This README is the developer-facing reference for the full PepSeqPred training and evaluation pipeline.
For lightweight inference usage and API quickstart, use README.pypi.md.
PepSeqPred supports two usage profiles:
- PyPI quickstart profile (
pip install pepseqpred): user-facing inference API with bundled pretrained artifacts and artifact-path inference helpers. - Repository developer profile (
pip install -e .[dev]): full source tree for preprocessing, embeddings, label generation, FFNN training, Optuna tuning, prediction, evaluation, and HPC orchestration.

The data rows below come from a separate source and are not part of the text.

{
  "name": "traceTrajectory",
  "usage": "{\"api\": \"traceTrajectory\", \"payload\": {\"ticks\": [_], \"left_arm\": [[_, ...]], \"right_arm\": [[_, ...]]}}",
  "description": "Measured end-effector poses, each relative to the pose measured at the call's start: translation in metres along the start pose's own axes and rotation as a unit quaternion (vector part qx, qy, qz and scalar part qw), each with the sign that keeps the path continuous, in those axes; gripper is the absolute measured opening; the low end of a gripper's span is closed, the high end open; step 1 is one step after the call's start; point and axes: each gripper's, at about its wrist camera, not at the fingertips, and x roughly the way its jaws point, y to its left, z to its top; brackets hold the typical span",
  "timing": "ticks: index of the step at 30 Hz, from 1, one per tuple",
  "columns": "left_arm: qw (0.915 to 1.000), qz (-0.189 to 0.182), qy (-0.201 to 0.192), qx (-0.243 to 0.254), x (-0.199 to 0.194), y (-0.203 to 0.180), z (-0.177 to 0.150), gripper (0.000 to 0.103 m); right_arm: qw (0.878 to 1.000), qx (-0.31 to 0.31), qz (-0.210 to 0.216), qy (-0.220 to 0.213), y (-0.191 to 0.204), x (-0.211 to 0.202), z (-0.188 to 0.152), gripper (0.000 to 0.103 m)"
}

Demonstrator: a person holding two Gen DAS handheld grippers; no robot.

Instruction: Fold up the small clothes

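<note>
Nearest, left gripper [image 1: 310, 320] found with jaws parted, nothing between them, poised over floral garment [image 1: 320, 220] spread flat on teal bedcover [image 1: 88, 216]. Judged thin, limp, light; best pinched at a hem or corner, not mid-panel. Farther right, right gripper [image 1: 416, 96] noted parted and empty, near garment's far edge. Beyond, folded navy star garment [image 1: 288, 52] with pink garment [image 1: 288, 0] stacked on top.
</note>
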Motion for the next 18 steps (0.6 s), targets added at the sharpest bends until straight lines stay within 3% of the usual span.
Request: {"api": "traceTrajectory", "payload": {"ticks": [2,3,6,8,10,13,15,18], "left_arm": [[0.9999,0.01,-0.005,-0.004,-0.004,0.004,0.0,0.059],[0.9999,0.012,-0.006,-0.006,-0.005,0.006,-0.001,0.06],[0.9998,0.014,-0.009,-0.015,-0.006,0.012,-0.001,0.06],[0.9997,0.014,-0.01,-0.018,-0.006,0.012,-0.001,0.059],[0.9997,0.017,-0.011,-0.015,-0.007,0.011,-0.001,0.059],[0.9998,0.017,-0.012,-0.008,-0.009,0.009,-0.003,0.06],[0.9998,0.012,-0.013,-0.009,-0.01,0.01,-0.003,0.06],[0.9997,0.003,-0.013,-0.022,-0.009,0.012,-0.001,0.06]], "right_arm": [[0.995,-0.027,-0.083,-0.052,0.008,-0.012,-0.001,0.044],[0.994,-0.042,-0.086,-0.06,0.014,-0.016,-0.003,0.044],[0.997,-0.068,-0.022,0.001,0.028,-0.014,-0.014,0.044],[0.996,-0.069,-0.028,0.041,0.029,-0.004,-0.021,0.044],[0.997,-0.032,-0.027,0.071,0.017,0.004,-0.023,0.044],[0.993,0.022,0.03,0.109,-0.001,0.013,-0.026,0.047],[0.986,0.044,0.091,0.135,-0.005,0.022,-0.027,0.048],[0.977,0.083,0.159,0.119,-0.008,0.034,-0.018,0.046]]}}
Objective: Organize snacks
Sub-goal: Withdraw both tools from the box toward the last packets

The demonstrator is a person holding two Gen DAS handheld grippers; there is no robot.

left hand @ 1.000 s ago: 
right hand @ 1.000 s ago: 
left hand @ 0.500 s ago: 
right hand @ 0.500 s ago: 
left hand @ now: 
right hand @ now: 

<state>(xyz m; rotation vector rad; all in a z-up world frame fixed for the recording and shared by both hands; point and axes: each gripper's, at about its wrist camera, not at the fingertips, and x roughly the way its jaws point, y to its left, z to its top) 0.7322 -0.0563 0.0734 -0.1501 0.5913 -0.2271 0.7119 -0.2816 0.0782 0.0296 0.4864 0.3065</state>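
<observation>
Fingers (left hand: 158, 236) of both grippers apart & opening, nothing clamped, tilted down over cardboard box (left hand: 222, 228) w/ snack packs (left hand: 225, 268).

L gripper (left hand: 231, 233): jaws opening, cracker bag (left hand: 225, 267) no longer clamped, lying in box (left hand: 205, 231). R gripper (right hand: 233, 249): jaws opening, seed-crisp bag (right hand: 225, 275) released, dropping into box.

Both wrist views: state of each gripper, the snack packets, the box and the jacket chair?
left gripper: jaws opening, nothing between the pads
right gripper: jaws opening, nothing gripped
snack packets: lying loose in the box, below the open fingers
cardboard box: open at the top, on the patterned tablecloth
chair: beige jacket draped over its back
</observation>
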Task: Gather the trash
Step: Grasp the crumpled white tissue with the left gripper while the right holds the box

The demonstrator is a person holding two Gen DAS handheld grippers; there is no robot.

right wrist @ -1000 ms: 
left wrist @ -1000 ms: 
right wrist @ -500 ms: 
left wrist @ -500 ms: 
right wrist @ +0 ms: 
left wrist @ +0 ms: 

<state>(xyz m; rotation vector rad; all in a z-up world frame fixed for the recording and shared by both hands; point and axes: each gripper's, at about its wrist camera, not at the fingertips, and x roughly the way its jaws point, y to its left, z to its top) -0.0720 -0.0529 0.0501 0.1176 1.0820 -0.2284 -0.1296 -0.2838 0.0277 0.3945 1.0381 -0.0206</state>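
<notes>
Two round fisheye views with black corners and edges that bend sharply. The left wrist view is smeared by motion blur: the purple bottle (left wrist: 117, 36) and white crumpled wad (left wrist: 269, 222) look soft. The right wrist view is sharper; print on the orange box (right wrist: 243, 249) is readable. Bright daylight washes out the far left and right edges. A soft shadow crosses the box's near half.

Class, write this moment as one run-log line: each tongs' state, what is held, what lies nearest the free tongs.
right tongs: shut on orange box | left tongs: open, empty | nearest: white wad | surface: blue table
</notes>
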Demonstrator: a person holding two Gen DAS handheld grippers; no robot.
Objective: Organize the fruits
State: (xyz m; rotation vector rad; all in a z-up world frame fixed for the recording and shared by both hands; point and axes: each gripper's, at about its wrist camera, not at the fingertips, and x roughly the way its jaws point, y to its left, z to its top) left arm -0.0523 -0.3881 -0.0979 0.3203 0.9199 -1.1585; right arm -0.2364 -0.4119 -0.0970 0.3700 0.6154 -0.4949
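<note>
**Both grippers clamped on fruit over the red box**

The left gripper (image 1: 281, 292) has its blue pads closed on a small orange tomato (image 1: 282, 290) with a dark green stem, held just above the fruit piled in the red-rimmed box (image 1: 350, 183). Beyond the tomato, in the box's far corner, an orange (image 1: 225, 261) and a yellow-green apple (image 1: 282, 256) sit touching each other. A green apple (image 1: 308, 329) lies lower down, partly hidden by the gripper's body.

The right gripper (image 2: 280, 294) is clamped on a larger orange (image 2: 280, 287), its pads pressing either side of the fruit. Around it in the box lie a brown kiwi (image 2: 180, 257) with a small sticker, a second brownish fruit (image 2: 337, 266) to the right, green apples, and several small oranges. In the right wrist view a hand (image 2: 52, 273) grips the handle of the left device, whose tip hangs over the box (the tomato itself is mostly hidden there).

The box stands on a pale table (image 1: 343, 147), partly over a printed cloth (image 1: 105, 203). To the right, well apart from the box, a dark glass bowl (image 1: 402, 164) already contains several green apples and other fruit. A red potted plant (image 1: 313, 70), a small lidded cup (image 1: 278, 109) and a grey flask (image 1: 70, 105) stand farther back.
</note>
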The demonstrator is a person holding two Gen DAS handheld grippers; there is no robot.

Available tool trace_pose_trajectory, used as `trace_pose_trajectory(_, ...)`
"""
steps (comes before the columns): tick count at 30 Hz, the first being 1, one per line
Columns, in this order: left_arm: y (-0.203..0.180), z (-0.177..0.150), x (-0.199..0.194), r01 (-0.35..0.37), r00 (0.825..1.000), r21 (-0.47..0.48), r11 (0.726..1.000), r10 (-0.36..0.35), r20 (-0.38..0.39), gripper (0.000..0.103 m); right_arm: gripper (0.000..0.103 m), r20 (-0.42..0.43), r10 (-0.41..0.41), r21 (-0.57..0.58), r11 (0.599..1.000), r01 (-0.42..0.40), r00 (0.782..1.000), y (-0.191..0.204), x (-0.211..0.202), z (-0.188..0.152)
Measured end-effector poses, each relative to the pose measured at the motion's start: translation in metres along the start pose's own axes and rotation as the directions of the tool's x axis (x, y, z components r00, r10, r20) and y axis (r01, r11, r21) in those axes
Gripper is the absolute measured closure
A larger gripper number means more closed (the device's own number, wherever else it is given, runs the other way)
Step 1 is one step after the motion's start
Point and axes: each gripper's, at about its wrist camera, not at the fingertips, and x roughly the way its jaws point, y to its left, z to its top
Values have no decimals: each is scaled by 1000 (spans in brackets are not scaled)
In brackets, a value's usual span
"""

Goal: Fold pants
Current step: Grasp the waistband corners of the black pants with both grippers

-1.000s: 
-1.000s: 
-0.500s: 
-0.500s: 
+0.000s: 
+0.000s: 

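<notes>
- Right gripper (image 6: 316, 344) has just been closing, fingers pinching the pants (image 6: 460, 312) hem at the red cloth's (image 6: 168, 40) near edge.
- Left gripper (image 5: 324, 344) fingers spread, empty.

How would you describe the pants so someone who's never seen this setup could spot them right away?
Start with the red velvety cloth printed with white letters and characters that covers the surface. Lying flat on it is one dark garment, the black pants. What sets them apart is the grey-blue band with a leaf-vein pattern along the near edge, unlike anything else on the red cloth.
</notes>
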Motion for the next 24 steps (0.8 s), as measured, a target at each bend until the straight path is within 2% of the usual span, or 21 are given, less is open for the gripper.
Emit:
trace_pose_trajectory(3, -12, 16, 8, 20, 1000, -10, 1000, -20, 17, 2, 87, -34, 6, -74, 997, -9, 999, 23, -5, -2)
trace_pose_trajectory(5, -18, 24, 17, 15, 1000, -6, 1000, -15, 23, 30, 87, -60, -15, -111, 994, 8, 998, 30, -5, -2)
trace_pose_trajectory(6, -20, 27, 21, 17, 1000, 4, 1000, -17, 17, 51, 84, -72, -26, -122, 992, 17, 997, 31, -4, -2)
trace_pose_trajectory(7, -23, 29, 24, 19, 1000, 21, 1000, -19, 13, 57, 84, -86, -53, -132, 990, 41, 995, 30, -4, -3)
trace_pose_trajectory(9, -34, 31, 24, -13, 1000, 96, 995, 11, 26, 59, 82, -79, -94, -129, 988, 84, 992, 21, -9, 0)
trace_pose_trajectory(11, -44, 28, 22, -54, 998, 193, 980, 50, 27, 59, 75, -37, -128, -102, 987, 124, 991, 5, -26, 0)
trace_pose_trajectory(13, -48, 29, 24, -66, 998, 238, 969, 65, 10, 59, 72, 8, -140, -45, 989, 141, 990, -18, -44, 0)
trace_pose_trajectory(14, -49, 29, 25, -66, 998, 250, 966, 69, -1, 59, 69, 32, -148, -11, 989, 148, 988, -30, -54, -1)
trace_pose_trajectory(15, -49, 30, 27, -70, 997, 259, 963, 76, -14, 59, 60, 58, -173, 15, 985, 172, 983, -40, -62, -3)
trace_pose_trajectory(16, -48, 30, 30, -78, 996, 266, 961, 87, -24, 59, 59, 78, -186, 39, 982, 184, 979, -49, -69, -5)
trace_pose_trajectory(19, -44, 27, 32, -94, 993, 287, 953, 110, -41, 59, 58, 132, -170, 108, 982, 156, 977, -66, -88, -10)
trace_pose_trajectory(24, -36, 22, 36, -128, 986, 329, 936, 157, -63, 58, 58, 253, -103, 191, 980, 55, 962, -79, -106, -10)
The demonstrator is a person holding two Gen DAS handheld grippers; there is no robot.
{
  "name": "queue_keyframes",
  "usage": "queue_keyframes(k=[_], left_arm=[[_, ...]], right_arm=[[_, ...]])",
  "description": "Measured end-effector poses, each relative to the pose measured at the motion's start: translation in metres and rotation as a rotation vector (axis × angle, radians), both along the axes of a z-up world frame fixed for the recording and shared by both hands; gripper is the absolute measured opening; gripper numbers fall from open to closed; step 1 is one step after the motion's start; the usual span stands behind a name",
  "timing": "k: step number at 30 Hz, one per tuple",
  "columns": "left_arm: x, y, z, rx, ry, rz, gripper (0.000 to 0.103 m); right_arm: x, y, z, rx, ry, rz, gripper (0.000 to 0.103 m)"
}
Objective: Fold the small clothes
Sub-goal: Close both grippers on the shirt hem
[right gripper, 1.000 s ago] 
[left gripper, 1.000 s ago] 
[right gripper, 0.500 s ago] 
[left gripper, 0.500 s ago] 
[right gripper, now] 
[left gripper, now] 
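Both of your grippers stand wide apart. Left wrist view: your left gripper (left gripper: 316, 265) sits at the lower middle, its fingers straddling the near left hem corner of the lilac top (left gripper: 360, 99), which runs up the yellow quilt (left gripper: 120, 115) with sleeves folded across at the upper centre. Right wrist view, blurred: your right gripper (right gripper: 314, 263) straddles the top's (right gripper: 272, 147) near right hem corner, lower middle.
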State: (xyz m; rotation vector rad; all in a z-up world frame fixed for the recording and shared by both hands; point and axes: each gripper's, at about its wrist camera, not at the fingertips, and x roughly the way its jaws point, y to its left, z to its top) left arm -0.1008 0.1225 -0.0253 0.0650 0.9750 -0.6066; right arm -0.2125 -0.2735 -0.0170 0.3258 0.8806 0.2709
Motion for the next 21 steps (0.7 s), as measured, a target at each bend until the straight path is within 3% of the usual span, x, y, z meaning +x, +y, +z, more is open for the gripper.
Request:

The repository profile is the source of truth for reproducing experiments end-to-end.
| Path | Purpose |
|---|---|
src/pepseqpred/apps/ |
CLI entrypoints for each pipeline stage |
src/pepseqpred/core/preprocess/ |
Metadata and z-score preprocessing |
src/pepseqpred/core/embeddings/ |
ESM-2 sequence embedding generation |
src/pepseqpred/core/labels/ |
Residue-level label construction |
src/pepseqpred/core/data/ |
Iterable dataset and windowing/padding logic |
src/pepseqpred/core/models/ |
FFNN model definitions |
src/pepseqpred/core/train/ |
DDP, splitting, metrics, thresholds, trainer, seeds, weights |
src/pepseqpred/core/predict/ |
Checkpoint/manifest resolution and inference logic |
src/pepseqpred/core/io/ |
FASTA/TSV readers, key parsing, logging, CSV appends |
src/pepseqpred/api/ |
Stable Python inference API and pretrained registry |
scripts/hpc/ |
SLURM wrappers for each production stage |
scripts/tools/ |
Zipapp build tools and Cocci eval prep/compare tooling |
tests/ |
Unit, integration, and e2e coverage |
envs/ |
Conda environment specs for local and HPC |
Stage 1 preprocess metadata + zscores
Stage 2 generate ESM-2 per-residue embeddings
Stage 3 build residue-level label shards
Stage 4 train FFNN (seeded or ensemble-kfold, DDP-aware)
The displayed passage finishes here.